Department of Pharmacy, Fujian Maternity and Child Health Hospital College of Clinical Medicine for Obstetrics and Gynecology and Pediatrics, Fujian Medical University, #18 Daoshan Road, Fuzhou, 350001, China.
Crit Care. 2023 Oct 24;27(1):406. doi: 10.1186/s13054-023-04683-4.
Venous thromboembolism (VTE) is a severe complication in critically ill patients, often resulting in death and long-term disability and is one of the major contributors to the global burden of disease. This study aimed to construct an interpretable machine learning (ML) model for predicting VTE in critically ill patients based on clinical features and laboratory indicators.
Data for this study were extracted from the eICU Collaborative Research Database (version 2.0). A stepwise logistic regression model was used to select the predictors that were eventually included in the model. The random forest, extreme gradient boosting (XGBoost) and support vector machine algorithms were used to construct the model using fivefold cross-validation. The area under curve (AUC), accuracy, no information rate, balanced accuracy, kappa, sensitivity, specificity, precision, and F1 score were used to assess the model's performance. In addition, the DALEX package was used to improve the interpretability of the final model.
This study ultimately included 109,044 patients, of which 1647 (1.5%) had VTE during ICU hospitalization. Among the three models, the Random Forest model (AUC: 0.9378; Accuracy: 0.9958; Kappa: 0.8371; Precision: 0.9095; F1 score: 0.8393; Sensitivity: 0.7791; Specificity: 0.9989) performed the best.
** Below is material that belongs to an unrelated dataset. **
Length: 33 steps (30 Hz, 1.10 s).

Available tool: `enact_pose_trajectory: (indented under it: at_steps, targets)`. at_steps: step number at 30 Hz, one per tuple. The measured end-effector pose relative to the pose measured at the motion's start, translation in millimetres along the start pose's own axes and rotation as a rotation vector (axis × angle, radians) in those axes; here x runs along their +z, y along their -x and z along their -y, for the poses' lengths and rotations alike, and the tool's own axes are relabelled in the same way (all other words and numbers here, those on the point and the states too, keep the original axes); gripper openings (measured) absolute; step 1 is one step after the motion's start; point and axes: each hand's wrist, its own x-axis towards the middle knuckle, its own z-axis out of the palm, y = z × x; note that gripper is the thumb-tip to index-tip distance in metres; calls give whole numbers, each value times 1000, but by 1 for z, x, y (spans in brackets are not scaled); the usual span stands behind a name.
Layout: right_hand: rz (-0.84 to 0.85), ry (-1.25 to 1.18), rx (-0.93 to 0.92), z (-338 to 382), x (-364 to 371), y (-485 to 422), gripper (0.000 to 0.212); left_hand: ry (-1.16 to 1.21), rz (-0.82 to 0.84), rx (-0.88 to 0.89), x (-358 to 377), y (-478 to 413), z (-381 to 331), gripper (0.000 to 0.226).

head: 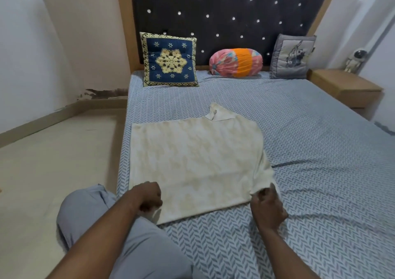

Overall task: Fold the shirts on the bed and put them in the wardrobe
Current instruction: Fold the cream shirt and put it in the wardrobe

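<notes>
Cream, faintly mottled shirt flat on the bed, close along the left edge and nearer the foot than the headboard. Collar toward the headboard, hem toward the person. Shows as a plain rectangle with no sleeves out to the sides, so probably folded in already; cannot tell whether over or under. Spread smooth like this most likely to keep the coming crease straight. Probably about to go hem up to collar, with stowing in the wardrobe not yet begun.

Left grip on the near-left corner of the hem, fingers curled tight, knuckles up. Appears to pinch the cloth, with the fingertips hidden underneath. Right grip on the near-right corner, thumb and fingers closed on a small raised tuck of fabric, that corner lifted slightly off the sheet. One at each hem corner, presumably to raise the edge evenly and carry it over without skew.

Bent knee in grey trousers at the bed's left edge, just beside the left grip. Along the head edge:

- blue and gold cushion by the left corner
- pink and orange bolster in the middle
- grey cushion toward the right corner

Beyond the right edge, wooden bedside shelf carrying a small astronaut figure.
</notes>
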Motion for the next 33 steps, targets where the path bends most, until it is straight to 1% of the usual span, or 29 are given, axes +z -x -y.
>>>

ML models can be a reliable tool for predicting VTE in critically ill patients. Among all the models we had constructed, the random forest model was the most effective model that helps the user identify patients at high risk of VTE early so that early intervention can be implemented to reduce the burden of VTE on the patients.
静脉血栓栓塞症(VTE)是危重症患者的严重并发症,常导致死亡和长期残疾,是全球疾病负担的主要因素之一。本研究旨在构建一种基于临床特征和实验室指标预测危重症患者 VTE 的可解释机器学习(ML)模型。
本研究的数据来自 eICU 协作研究数据库(版本 2.0)。采用逐步逻辑回归模型选择最终纳入模型的预测因子。使用五折交叉验证,随机森林、极端梯度提升(XGBoost)和支持向量机算法构建模型。使用曲线下面积(AUC)、准确性、无信息率、平衡准确性、kappa、敏感性、特异性、精度和 F1 评分评估模型性能。此外,使用 DALEX 包提高最终模型的可解释性。
本研究最终纳入 109044 例患者,其中 1647 例(1.5%)在 ICU 住院期间发生 VTE。在三种模型中,随机森林模型(AUC:0.9378;准确性:0.9958;kappa:0.8371;精度:0.9095;F1 评分:0.8393;敏感性:0.7791;特异性:0.9989)表现最佳。
ML 模型可作为预测危重症患者 VTE 的可靠工具。在我们构建的所有模型中,随机森林模型是最有效的模型,可帮助用户早期识别 VTE 风险较高的患者,以便实施早期干预,减轻 VTE 对患者的负担。